4 minute read
TOTAL Liberation by Tom Harris
What is the single largest obstacle on our path to total animal liberation? Surely an absurd question; the road ahead is littered with innumerable barriers. After decades of fighting, many of the issues we once faced now lie distant, allbut forgotten, in our rear-view mirror, yet many still lie before us. To highlight one issue standing between us and total liberation as our major hurdle seems almost laughable. Except, it’s not. For every single issue we face has a single root cause, and every single one of us have helped cement it.
Advertisement
For thousands of years, many of the world’s major religions have promoted the idea that humans exist somewhere between the animal kingdom and god. Our capacity to reason, communicate, and build is proof of our divine purpose. The lowly beasts of the field exist for no purpose other than our consumption. This notion has been derailed by centuries of evolutionary and behavioural science. While some things do make humans unique (our ability to destroy an entire planet for example), we are no more or less than any other animal species. We are no different to dogs, than cats are to horses. And yet, this inter-generational absurdity is so entrenched that science is ignored, even by those who hold themselves up as scientists, relying as they so often do on non-human animal models in research.
Thank goodness then that we, the animal liberation movement, stand apart from this madness, and exist to remind the world that humans are animals too. That the entirety of evolutionary science proves unequivocally that our capacity to suffer, to learn, to feel, and emote is not, cannot be, wildly different to any other species.
Except all too often we don’t. And therein lies my single largest gripe with our movement, and the single largest stumbling block to our aim of animal liberation.
I see it on a daily basis, in social media statuses, magazine articles, memes, interviews, and scattered liberally throughout online comment sections; ‘I prefer animals to people’, ‘Why do we test on animals when there’s sex offenders in jail’, ‘I don’t care about humans, I’m vegan for the animals’.

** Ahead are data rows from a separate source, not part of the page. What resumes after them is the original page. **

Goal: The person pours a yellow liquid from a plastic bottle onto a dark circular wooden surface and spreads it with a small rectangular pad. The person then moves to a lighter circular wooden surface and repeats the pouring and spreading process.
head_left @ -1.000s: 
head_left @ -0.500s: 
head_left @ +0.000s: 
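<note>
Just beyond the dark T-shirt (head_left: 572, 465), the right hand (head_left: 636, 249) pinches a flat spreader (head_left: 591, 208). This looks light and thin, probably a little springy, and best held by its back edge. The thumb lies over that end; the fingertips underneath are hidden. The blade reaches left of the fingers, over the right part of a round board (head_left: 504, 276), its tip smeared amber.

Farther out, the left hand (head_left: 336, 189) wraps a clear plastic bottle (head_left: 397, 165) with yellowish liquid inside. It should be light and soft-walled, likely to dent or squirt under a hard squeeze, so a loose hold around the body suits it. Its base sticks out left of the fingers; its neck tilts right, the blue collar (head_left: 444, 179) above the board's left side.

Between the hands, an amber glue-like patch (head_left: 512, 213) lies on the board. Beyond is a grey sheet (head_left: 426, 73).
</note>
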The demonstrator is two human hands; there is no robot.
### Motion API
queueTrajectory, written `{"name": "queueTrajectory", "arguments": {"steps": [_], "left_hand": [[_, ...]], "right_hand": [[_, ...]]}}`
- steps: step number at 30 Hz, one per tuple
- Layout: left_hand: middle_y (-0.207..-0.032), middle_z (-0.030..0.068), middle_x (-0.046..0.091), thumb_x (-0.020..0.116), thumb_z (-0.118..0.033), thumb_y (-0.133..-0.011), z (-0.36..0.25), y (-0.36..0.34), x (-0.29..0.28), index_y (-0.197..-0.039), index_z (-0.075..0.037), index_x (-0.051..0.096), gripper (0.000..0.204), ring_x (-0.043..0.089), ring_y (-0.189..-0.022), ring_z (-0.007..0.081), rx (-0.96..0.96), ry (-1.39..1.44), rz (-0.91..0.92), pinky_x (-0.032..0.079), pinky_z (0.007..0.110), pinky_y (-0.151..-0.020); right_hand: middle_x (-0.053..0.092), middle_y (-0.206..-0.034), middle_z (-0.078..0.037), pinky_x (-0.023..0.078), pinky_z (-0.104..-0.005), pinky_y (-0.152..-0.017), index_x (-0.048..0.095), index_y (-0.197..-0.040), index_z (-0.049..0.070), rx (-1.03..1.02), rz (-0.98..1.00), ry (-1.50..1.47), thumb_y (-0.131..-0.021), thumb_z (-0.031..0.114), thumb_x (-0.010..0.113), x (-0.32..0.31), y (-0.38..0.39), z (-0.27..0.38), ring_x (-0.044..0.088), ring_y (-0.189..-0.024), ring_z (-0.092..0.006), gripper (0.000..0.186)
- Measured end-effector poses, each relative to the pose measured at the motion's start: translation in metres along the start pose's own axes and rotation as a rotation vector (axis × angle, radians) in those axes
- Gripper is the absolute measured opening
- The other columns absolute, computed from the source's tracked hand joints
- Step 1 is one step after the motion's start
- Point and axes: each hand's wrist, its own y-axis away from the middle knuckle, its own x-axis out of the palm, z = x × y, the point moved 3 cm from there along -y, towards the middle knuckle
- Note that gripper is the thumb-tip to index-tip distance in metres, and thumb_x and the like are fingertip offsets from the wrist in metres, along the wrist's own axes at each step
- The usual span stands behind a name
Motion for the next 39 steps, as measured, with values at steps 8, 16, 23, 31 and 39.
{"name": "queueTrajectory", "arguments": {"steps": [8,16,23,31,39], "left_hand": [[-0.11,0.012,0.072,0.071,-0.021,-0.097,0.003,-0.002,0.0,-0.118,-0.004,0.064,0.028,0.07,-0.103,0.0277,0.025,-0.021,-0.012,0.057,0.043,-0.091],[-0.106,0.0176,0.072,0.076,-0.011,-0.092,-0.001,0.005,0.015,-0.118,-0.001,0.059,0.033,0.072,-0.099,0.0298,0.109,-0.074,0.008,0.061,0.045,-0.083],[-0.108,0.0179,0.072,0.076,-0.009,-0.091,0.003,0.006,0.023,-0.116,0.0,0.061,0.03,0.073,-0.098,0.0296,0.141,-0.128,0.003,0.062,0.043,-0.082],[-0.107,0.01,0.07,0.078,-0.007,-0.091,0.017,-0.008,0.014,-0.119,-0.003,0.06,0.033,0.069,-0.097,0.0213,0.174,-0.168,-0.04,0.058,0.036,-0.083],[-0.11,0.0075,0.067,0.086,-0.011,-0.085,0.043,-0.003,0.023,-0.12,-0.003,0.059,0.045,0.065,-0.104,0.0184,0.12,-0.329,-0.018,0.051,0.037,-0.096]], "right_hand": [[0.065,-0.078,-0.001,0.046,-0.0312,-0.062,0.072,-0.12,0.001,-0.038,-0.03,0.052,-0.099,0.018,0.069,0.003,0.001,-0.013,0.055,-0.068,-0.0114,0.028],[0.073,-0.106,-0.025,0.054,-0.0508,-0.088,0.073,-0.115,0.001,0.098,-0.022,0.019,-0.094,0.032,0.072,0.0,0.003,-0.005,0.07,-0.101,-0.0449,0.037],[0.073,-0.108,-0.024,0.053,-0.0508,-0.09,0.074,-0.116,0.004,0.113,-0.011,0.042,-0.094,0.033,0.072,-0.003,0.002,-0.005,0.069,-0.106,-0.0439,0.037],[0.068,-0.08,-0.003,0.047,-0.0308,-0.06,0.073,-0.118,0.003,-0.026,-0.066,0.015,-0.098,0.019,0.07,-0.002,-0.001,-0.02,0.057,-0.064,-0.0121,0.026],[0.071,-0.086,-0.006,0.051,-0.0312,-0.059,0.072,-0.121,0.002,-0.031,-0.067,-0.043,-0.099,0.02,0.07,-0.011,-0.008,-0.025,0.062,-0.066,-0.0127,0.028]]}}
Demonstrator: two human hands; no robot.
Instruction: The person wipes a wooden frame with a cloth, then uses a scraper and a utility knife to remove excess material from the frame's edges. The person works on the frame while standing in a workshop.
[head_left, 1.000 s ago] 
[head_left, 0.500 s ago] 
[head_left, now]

No. Perhaps you prefer other animals to humans, I’m sure many of us do, but it is scientifically and linguistically impossible to like animals more than humans, when humans are animals. I won’t comment on the ethical repugnancy of testing on prisoners, except to say that if you oppose animal research, then you necessarily oppose non-consensual research on humans. Human testing is animal testing. And I’m afraid that if you’re ‘vegan for the animals’, then that means you’re also vegan for the humans (which presumably why you don’t eat them).
This may seem like semantics. Arguing language for the sake of pedantry, which is without question something we do tend to focus on too much. But this isn’t a circular argument, for no reason other than to virtue signal or make a redundant case. I know all too often we like to debate rather than act (and my focus has always been on celebrating activism and following the suffragettes’ ‘deeds not words’ motto). But this is far from sematic. This is how we unwittingly reinforce and secure the position of those we oppose.
Every time we do anything which reinforces the ridiculous notion that humans are somehow separate to all other animals, we play a tiny part in pushing our victory further down the road. By treating human and non-human animals as two entirely separate entities, we are saying; ‘Yes, humans and animals are different. Yes, you are fundamentally different from that pig you are about to eat, that rabbit you are about to experiment on, and that mink you are about to wear’. What we should be saying, what we need to be saying is, ‘The life you are about to take is an animal, a person, just like you.’ As long as people believe (or can convince themselves) that non-human animals are fundamentally different to humans, their exploitation is guaranteed.
Let’s break this cycle, so we can break their chains.